Bis 1812 war Beethoven in der Wiener Adelsgesellschaft regelmässiger Gast. Doch innert weniger Jahre starben drei seiner Gönner, darunter auch Fürst Lobkowitz. Es blieb noch die Freundschaft mit Erzherzog Rudolf, dem kaiserlichen Bruder und späteren Widmungsträger der Missa Solemnis.
Der gesellschaftliche Kontakt zu den Damen des Adels brach zwar nicht durchwegs ab, verlor aber an Selbstverständlichkeit. Die Tendenz zur Vereinsamung verstärkte sich deutlich nach den äusseren Erfolgen, die dem Komponisten bis zum Wiener Kongress öffentliches Ansehen gebracht hatten.
Hier seine Tagebucheintragung: "Ergebenheit, innigste Ergebenheit in dein Schicksal, nur diese kann dir die Opfer --- zu deinem Dienstgeschäft geben - o harter Kampf! Du darfst nicht Mensch seyn, für dich nicht, nur für andre; für dich gibts kein Glück mehr als in dir selber in deiner Kunst - o Gott! gib mir die Kraft, mich zu besiegen, mich darf ja nichts an das Leben fesseln."
Nach 1819 verständigte sich Beethoven mit der Aussenwelt nur noch über seine Konversationshefte, denn er war ganz taub geworden.

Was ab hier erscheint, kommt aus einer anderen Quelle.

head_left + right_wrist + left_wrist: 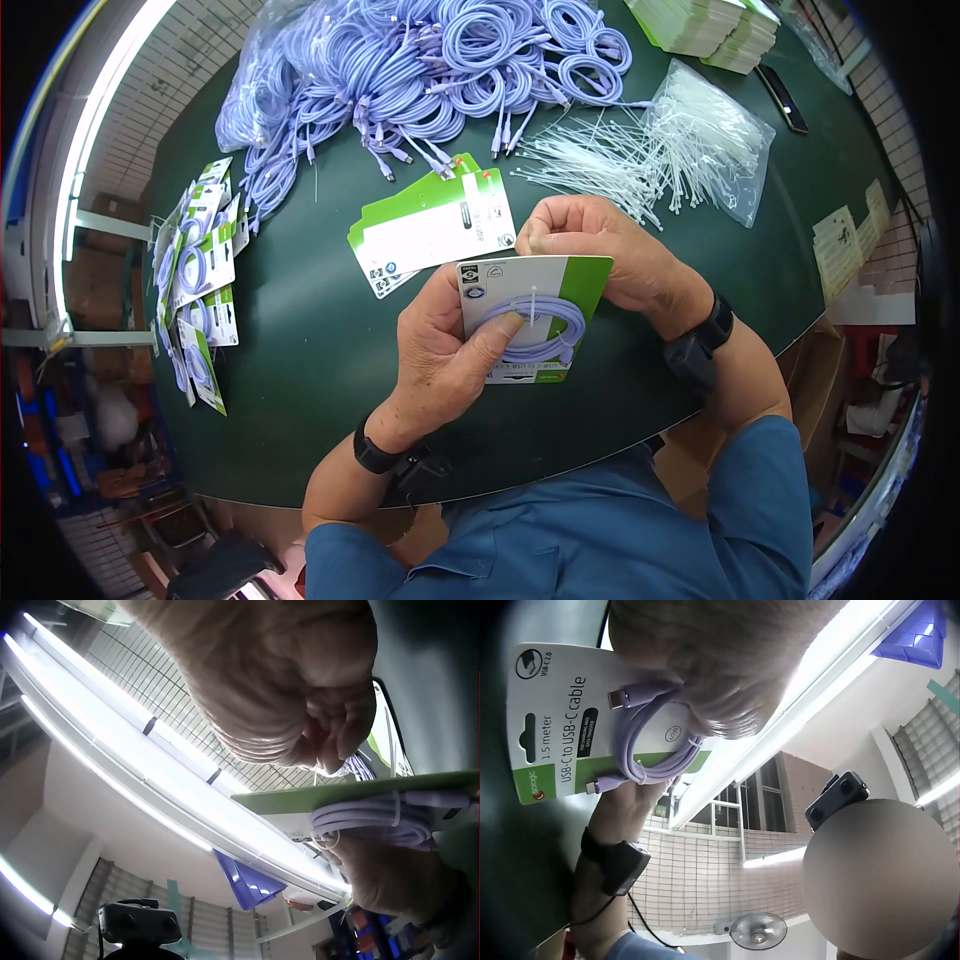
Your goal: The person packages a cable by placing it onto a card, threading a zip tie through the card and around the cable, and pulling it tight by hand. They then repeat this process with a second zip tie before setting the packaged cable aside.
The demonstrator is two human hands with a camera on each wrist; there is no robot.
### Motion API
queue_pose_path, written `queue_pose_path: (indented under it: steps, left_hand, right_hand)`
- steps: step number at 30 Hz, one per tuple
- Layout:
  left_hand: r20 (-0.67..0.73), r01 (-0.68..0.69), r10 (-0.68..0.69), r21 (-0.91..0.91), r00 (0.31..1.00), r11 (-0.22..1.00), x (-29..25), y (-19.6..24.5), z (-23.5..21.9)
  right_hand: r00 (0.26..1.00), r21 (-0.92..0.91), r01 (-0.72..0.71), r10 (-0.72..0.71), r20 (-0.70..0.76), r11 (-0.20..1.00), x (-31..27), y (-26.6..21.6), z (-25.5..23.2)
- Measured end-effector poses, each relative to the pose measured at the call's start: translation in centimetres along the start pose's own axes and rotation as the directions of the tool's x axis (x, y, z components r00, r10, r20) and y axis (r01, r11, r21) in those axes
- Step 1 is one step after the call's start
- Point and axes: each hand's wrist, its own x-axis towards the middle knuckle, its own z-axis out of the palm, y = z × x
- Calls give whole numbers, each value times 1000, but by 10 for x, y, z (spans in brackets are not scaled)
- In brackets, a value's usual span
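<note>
A white-and-green packaging card (588, 278) is held upright by my left hand (435, 350), its thumb pressing a coiled lavender USB-C cable (572, 325) against the printed front. A white cable tie (533, 300) crosses the coil. Both plugs of the cable (637, 746) show in the left wrist view. My right hand (610, 245) is just behind the card's upper edge, thumb and forefinger pinched together. In the right wrist view, its curled fingers (341, 731) are close to the card's back, with a thin pale strand of the tie at the fingertips.
Blank cards (420, 240) lie behind my hands. Beyond them is a large heap of lavender cables (400, 70). Loose cable ties (600, 165) and a clear bag of ties (715, 140) lie right. Packed cards (205, 270) pile up at the left; a phone (782, 98) lies far right.
</note>
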Motion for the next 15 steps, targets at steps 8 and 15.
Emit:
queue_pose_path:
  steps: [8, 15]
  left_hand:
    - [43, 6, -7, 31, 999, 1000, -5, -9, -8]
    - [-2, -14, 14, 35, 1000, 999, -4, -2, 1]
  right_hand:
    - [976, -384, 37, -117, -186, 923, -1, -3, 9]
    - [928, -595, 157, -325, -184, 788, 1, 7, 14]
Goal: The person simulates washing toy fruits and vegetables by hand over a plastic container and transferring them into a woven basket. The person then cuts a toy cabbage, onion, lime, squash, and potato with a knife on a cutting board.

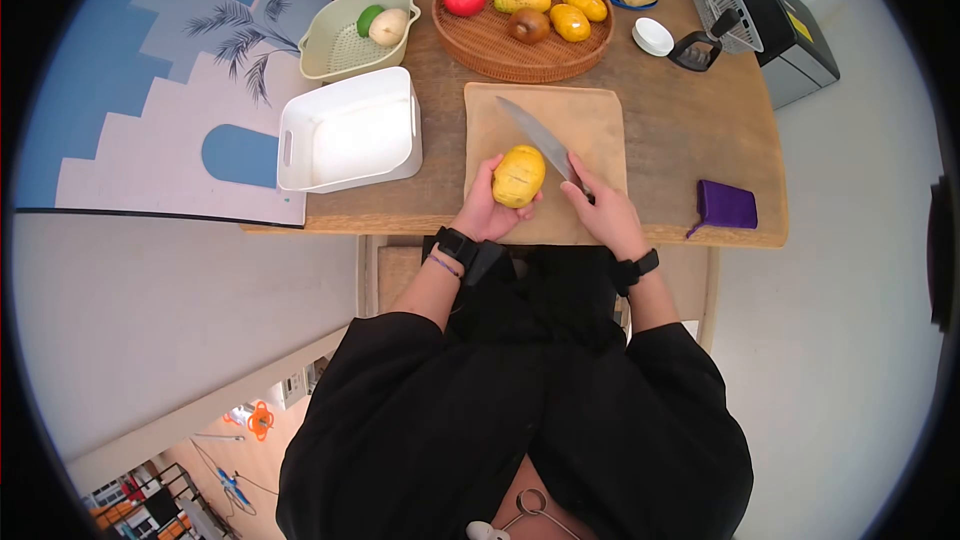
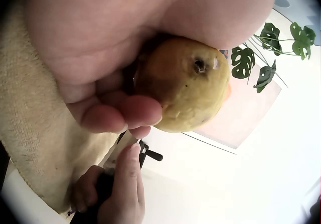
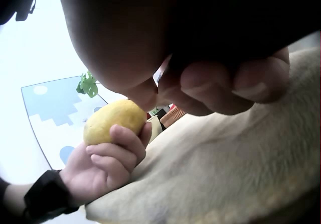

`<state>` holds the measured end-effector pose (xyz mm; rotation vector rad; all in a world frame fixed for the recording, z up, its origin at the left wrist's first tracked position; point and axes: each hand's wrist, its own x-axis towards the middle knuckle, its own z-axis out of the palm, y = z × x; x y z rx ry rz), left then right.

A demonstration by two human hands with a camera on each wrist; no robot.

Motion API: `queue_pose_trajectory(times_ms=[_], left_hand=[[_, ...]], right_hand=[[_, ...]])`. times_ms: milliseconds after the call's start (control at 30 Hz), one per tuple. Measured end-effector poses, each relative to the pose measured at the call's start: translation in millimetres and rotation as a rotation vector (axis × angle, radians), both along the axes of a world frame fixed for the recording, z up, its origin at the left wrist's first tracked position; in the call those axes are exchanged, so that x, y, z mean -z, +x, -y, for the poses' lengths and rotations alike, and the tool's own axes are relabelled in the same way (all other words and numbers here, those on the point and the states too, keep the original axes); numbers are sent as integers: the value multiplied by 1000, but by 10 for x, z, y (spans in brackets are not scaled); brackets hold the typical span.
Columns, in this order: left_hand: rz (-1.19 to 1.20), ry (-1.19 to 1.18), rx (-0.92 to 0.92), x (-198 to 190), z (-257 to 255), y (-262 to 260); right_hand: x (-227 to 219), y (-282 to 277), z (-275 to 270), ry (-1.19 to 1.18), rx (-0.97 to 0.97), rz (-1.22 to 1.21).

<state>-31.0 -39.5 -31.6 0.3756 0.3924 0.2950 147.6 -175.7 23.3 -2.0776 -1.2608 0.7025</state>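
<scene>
A yellow fruit (image 1: 519, 177) with a dark line across its skin is gripped in the left hand (image 1: 484, 208), above the lower part of a tan cloth (image 1: 590, 120). In the left wrist view the fruit (image 2: 185, 86) shows a dark stem spot, and the left hand's fingers (image 2: 104, 119) curl under it. To the fruit's right, the right hand (image 1: 607, 215) holds a knife (image 1: 537, 132) by its handle, the blade pointing up and left over the cloth. The right wrist view shows the right hand's curled fingers (image 3: 215, 86); most of the knife is hidden there.
A round wicker tray (image 1: 450, 40) of yellow and red produce stands behind the cloth. At left are a white bin (image 1: 350, 183) and a green colander (image 1: 340, 67); at right, a purple pouch (image 1: 727, 205). A white bowl (image 1: 653, 37) and black-handled tool (image 1: 694, 52) sit back right.
</scene>
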Motion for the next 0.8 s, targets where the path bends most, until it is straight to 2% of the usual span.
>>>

Der Neffe Karl, für den der Komponist nach dem Tod seines Bruders 1815 sorgen wollte, und um dessen Vormundschaft er mit eiserner Hartnäckigkeit kämpfte, liess sich, wie mehrere Episoden zeigen, nicht ohne weiteres von seinem Onkel "dressieren". So brach er eines Tages aus seinem Erziehungsinstitut aus und floh zur Mutter, wo ihn die Polizei abholte und zurückbrachte.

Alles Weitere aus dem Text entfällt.